■ **Task description**: Output, exactly as written, the lines below starting at the line containing "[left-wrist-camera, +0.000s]" and ending at the line containing "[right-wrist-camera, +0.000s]". Drop the pictures and keep both end lines.

■ **Provided data**:
↓↓↓

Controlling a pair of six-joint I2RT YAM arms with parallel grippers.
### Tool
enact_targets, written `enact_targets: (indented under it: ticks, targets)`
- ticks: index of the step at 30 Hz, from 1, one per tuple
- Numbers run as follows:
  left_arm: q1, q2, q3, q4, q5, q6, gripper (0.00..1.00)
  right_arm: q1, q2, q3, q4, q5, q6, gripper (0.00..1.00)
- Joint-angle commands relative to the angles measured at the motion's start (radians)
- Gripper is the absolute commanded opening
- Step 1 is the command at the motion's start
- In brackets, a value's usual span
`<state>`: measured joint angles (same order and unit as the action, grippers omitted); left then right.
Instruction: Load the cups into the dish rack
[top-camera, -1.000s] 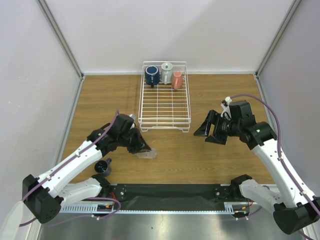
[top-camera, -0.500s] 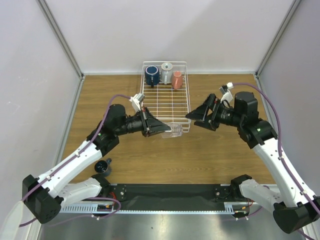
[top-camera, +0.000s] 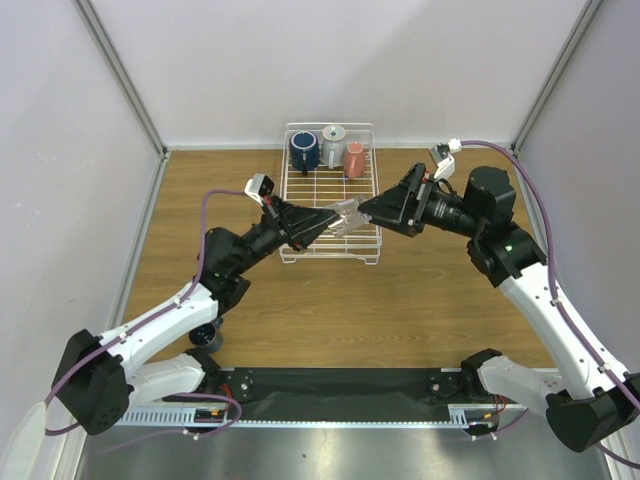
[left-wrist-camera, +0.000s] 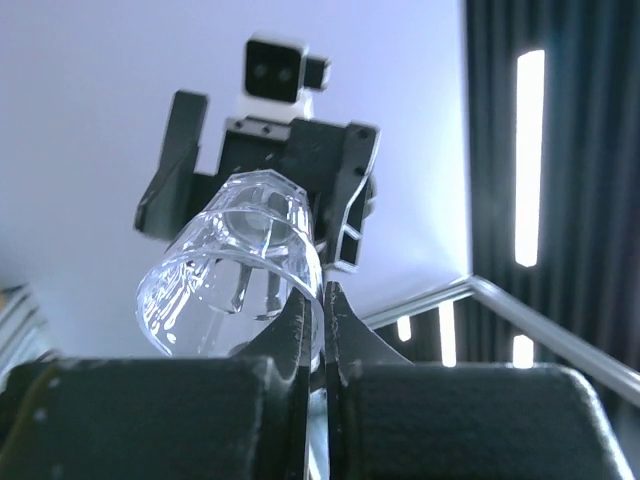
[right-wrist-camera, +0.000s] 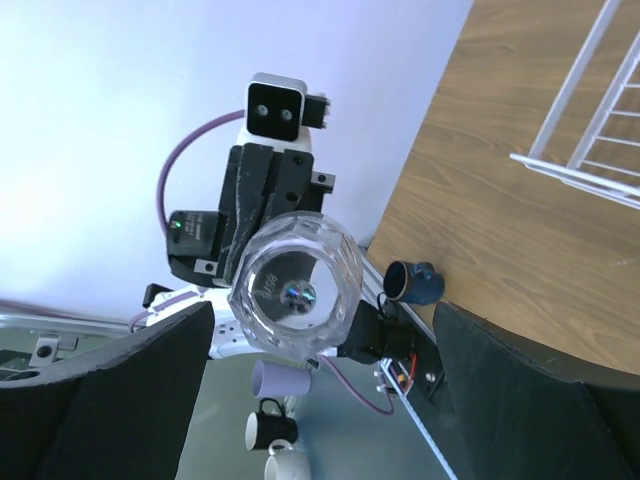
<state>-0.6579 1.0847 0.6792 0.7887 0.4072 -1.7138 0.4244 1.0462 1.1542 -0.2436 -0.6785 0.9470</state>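
Worktop (top-camera: 440, 300): wooden; it is enclosed by pale walls on three sides, and the arm bases are bolted at its near edge.
Rack (top-camera: 320, 195): white wire; it is set at the far middle of the worktop, long side running away from the arms.
Left arm: it is stretched up and toward the rack's near right part.
Right arm: it is reached in from the right, pointed at the left arm.
Left claw (top-camera: 325, 222): it is clamped narrowly on the tumbler's wall near the rim, as seen in the left wrist view (left-wrist-camera: 318, 320).
Right claw (top-camera: 368, 212): its jaws are spread wide and nothing is held; the tumbler's base is faced by it and is seen between its fingers. Contact cannot be told.
Navy mug (top-camera: 305, 151): it is stood in the rack's far left corner.
Grey mug (top-camera: 333, 146): it is stood just beside the navy mug, at the rack's far middle.
Pink cup (top-camera: 354, 160): it is placed at the rack's far right, just beside the grey mug.
Tumbler (top-camera: 348, 217): clear glass; it is held in the air over the rack's near right part, tipped on its side, base toward the right claw (right-wrist-camera: 293, 287).
Blue cup (top-camera: 206, 332): it is left on the worktop near the left arm's base, well apart from the rack.
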Motion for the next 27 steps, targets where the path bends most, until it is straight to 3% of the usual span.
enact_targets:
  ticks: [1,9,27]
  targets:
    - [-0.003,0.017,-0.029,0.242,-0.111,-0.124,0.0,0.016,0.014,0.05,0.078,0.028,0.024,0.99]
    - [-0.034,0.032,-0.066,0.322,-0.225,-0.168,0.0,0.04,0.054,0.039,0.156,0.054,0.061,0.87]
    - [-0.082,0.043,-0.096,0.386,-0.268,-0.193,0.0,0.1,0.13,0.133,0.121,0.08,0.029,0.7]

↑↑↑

■ **Result**:
[left-wrist-camera, +0.000s] 
[right-wrist-camera, +0.000s] 

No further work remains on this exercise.